Outro aspecto da atuação do Ministro é esse status de embaixador cultural do país defendendo uma ideia que vem de Gilberto Freyre, passa por Darcy Ribeiro de que somos uma nação mestiça e criativa, muitas vezes promovendo um relativo apagamento da colonização violenta que nos constitui. Isso apesar das canções de Gil como “A Mão da Limpeza” e “Nos Barracos da Cidade” colocar o dedo na ferida.

Qual o legado da atuação de Gilberto Gil, nesse sentido, para o Brasil de hoje, que vê o fortalecimento do conservadorismo nas mais diversas esferas?

PHVC: O artista como sujeito do discurso se inscreve na subjetividade hippie-antropofágica de matriz africana que tem sido um elemento de resistência à onda conservadora porque preconiza o direito às liberdades do corpo, contra o racismo. Suely Rolnik fala nas subjetividades dos anos 1960 que continuam a produzir sentido na sociedade. Assim, temos o “Coronel em nós”, “o hippie em nós”, “a tradição, família e propriedade em nós”. Essas subjetividades explicam muito das radicalizações e conservadorismo que eclodem nesse momento. Elas não surgem agora, são atualizadas, vêm à luz diante de uma nova ordem do discurso ainda de difícil apreensão. É algo que o trabalho apenas sugere, mas seria um prosseguimento dele.
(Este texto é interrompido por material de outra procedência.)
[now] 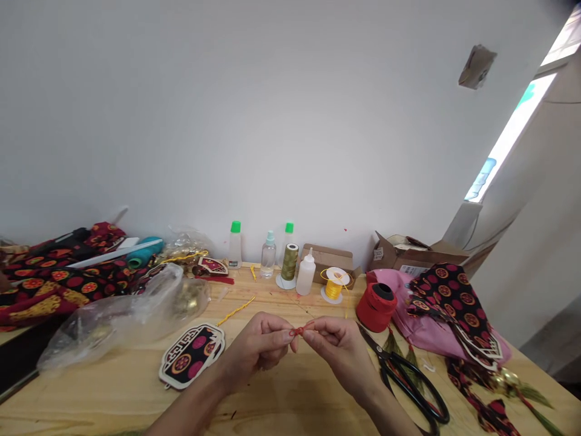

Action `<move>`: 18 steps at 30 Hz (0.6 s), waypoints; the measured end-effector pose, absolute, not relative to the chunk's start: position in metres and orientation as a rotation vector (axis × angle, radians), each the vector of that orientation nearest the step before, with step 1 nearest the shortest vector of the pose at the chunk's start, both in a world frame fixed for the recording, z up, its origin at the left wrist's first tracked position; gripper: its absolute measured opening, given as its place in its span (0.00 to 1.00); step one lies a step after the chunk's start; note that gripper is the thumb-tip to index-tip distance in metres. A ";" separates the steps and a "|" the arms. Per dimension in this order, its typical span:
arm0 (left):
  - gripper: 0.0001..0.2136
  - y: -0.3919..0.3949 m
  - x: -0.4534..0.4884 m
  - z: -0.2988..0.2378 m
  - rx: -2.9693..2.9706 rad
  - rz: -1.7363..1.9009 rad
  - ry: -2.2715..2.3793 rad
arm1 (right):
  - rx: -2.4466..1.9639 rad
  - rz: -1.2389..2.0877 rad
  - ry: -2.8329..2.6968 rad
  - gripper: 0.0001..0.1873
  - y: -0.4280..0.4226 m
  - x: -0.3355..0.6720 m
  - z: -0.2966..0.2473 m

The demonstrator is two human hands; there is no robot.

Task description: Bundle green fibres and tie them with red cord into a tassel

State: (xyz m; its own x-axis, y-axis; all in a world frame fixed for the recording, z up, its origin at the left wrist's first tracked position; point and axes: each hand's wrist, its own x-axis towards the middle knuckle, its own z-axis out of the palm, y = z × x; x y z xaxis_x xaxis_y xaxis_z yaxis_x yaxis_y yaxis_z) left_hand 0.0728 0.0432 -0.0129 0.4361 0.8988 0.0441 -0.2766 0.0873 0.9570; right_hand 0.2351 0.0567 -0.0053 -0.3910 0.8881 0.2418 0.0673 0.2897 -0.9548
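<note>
Above the wooden table (290, 399), my left hand (258, 348) and my right hand (342, 348) meet fingertip to fingertip. Both pinch a short piece of red cord (299, 330) that runs between them, with a small knot or loop at its middle. A red cord spool (376, 306) stands just right of my right hand. Black scissors (408, 378) lie beside my right wrist. A flat patterned fabric piece with a white border (193, 354) lies left of my left hand.
Along the wall stand green-capped bottles (235, 245), a clear spray bottle (268, 254), an olive thread cone (289, 263), a white squeeze bottle (305, 274) and a yellow cord spool (334, 284). Clear plastic bags (131, 315) and patterned cloth (54, 278) lie left; pink cloth (422, 330) and cardboard boxes (408, 251) right.
</note>
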 end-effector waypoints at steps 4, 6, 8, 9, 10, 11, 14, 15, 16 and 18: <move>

Rolnik também tem uma discussão bastante interessante sobre o que denomina de “Zumbi antropofágico”, que seria uma banalização da mistura fazendo com que a energia revolucionária dos anos 1960 fosse domesticada pelo capitalismo. O resultado é um excesso de relativismo gerando misturas inodoras, sem alma, quase sempre a favor apenas do mercado. Há um núcleo de identidade a partir do qual se promovem as misturas. No caso de Gil é a baianidade de Caymmi e a poética sertaneja de Luiz Gonzaga. Gil resulta do encontro do sertão com o litoral.  É preciso uma dissociação do próprio tempo, demonstra-nos Agambem, para capturar o contemporâneo, traduzir em linguagem o que o real quer dizer. Esse é o principal ensinamento da trajetória deste artista ímpar.